Reading groups are relied on to source the best foreign material; new groups are starting this year for books from Africa written in French, and works in Urdu and Portuguese. Fine authors have been discovered this way, he says, who don’t have agents and are maybe without an overseas publisher. “It wouldn’t really work for English-language writers. You’d have friends of the author coming along and saying ‘Yeah, it’s a really great book’. When it’s readers talking about an author in another country, there’s an opportunity to be a bit more objective.”

And Other Stories’ small but committed team ‘reads tons’ too. Alongside Stefan and Tara there’s Nicky Smalley, who handles publicity in London, production manager Saba Ahmed and US representative Briallen Hopper. Editor Anna Glendinning is covering for Tara, who gave birth to the Toblers’ second child, a boy, two months ago. The pair also have a two-year-old son.

Did Stefan dream of reading books all day as a publisher?

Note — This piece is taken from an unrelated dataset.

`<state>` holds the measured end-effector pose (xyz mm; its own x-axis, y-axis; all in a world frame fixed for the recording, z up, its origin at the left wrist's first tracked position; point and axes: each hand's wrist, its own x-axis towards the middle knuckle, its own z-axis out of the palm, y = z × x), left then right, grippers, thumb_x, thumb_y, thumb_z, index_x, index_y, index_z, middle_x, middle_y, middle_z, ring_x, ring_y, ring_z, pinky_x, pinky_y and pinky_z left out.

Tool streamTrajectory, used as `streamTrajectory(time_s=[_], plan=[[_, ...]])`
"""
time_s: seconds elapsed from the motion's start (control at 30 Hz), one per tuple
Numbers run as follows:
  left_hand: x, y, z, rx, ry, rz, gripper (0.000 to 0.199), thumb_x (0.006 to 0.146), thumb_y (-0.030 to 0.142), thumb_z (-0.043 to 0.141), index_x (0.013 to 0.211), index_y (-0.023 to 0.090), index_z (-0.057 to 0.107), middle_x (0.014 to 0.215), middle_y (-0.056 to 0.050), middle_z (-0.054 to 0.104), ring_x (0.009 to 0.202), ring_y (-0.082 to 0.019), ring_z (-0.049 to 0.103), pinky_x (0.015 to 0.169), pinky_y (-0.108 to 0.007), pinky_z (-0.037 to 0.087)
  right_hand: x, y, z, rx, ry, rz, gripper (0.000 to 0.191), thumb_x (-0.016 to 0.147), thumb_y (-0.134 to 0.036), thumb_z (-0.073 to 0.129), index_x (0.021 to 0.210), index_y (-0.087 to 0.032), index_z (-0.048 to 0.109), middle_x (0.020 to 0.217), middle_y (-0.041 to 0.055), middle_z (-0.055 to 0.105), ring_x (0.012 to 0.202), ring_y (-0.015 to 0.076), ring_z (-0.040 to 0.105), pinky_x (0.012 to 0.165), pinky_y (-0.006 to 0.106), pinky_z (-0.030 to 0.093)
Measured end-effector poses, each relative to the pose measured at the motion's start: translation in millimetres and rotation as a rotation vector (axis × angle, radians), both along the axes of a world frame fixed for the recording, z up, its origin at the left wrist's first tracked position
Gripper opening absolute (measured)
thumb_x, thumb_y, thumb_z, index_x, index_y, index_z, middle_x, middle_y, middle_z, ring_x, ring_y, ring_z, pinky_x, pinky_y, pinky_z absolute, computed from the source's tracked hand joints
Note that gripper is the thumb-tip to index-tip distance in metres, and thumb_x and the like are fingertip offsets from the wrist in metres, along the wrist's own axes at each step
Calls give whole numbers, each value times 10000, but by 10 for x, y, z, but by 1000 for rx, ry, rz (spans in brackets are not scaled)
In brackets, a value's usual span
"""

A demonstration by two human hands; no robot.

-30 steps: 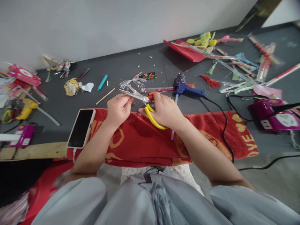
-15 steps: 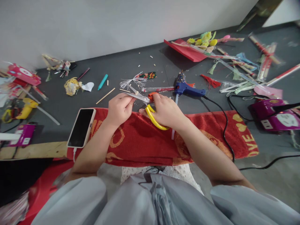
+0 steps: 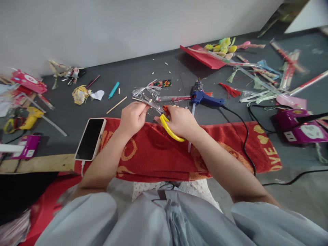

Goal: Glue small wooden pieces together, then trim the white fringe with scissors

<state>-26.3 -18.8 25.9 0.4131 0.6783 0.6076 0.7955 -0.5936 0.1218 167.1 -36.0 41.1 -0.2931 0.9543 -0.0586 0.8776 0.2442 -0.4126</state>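
In my right hand [image 3: 180, 122] are scissors with yellow handles [image 3: 171, 130] and an orange part near the pivot. Their metal blades [image 3: 155, 106] point up and left, lying nearly together. My left hand [image 3: 133, 118] is closed in a pinch beside the blade tips, on a thin pale wooden stick [image 3: 137, 99] whose end sticks out past the fingers. Just beyond the blades lie a bundle of white wire-like strands [image 3: 145, 90] and a dark floral-patterned piece [image 3: 162, 83]. Small cut stick bits are scattered nearby.
A red towel [image 3: 153, 153] covers the table's front edge, with a charging phone [image 3: 90, 139] on its left. A blue glue gun [image 3: 208, 98] trails its cord rightward. Another stick [image 3: 116, 105] and a teal marker [image 3: 114, 90] lie left. Purple boxes [image 3: 298, 124] stand right.
The scissor blades have come together from a wider spread. Both hands remain in nearly the same place, and the view has shifted slightly.
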Motion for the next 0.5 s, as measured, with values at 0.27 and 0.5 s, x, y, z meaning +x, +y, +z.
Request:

“I did, that’s why it was really disappointing that there was so much admin, and bookkeeping, and funding applications,” he says with a laugh. “It’s not all fun and games, that’s for sure, but it’s still a privilege to get to do it. I can’t really believe that somehow we ended up doing this. I’ve certainly had those office jobs in the past that are just soul-destroying and you just feel like you’re a cog in a machine.”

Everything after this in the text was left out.